● WHAT TO WORK ON: Your copy should start at the line with "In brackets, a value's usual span" and end at the line with "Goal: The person" in the data below. Transcribe only those lines, exactly, pictures excluded.

━━━━━ EXERCISE DATA ━━━━━

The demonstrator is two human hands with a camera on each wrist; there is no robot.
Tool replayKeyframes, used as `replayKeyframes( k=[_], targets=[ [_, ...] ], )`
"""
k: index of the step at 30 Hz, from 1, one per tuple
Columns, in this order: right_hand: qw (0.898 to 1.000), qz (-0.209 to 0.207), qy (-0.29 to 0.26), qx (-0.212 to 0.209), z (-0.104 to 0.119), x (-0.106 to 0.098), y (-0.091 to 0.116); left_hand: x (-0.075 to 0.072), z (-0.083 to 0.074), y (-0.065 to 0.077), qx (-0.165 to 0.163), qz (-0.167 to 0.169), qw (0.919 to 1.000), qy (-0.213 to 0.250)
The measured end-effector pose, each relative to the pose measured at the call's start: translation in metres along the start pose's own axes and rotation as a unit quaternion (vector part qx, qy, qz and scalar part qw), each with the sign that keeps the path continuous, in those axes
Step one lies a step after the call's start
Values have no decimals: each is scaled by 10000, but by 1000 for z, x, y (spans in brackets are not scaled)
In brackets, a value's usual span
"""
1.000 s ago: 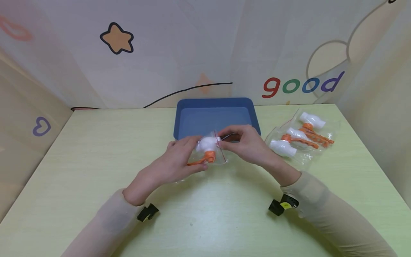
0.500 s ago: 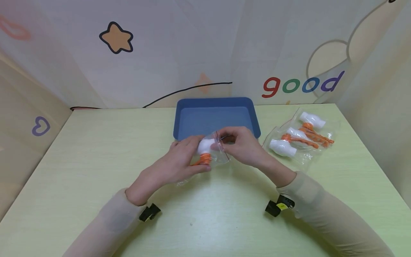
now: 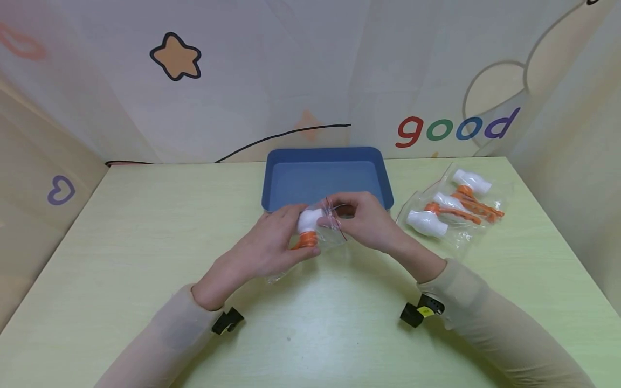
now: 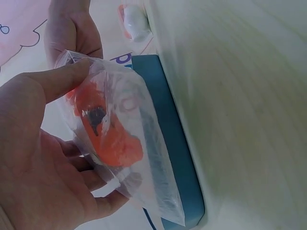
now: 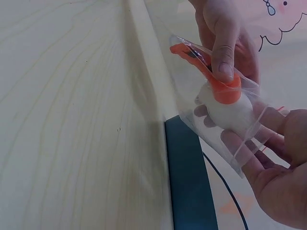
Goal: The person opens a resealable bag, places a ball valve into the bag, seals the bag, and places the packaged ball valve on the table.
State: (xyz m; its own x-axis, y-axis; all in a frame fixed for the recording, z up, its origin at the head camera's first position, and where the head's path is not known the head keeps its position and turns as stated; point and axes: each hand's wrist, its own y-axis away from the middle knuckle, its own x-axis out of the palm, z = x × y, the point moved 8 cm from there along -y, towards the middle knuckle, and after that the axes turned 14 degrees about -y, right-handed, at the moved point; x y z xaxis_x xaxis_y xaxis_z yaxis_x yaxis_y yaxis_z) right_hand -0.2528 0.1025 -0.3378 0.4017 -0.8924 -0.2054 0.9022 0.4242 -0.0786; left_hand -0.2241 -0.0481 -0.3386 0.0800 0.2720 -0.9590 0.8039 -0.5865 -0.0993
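Observation:
A white plastic ball valve [image 3: 309,221] with an orange handle lies inside a clear zip bag [image 3: 332,240], held up over the table in front of the tray. My left hand [image 3: 264,243] grips valve and bag from the left; in the right wrist view its thumb presses near the orange collar [image 5: 226,93]. With thumb and fingers, my right hand [image 3: 370,223] pinches the bag by its red-lined mouth, close to the valve's white end. Whether a right fingertip is inside the bag I cannot tell. The orange handle [image 4: 108,134] shows through the plastic in the left wrist view.
A blue tray [image 3: 325,153] stands behind the hands against the printed backdrop. Several more bagged valves [image 3: 448,205] with orange handles lie together on the right of the pale wooden table [image 3: 170,215]. Curtains border both sides.
The right hand has come slightly lower with the bag's mouth, and the plastic there has crumpled. The valve has turned a little and shifted left in the bag. Tray and other bags stay put.

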Motion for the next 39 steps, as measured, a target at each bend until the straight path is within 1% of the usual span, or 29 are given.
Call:
replayKeyframes(
  k=[6,10,15,20,24,27,29,32,36,39],
  targets=[
    [9999,92,-114,-53,0,-1,1,0,0,0,-2,-51,10000,65],
    [9998,75,-35,-161,3,-3,2,0,1,0,-30,-1,9996,275],
    [9995,-28,53,-325,8,-9,3,0,4,0,-93,9,9988,479],
    [9991,-153,-97,-389,9,-13,4,-1,6,0,-151,7,9984,552],
    [9982,-352,-238,-420,10,-17,7,-1,9,0,-281,-50,9982,522],
    [9980,-494,-210,-327,8,-21,8,-1,12,0,-421,-90,9977,517],
    [9982,-554,-61,-220,6,-22,9,0,14,0,-505,-102,9970,579],
    [9982,-541,239,65,1,-23,10,1,17,0,-647,-117,9955,689],
    [9969,-242,576,487,-5,-18,13,0,21,-1,-818,-221,9936,747],
    [9954,43,695,652,-8,-13,15,-1,22,-1,-933,-279,9923,770]
  ],
)
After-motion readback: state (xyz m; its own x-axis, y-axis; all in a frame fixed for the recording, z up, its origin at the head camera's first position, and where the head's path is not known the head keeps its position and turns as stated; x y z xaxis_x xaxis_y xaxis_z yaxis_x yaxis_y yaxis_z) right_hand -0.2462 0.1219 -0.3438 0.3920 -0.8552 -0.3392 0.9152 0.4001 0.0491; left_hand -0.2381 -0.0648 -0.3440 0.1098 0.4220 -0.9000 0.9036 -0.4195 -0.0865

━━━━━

● EXERCISE RESPONSE:
In brackets, a value's usual span
"""
1.000 s ago: 
0.500 s ago: 
now: 
now: 
now: 
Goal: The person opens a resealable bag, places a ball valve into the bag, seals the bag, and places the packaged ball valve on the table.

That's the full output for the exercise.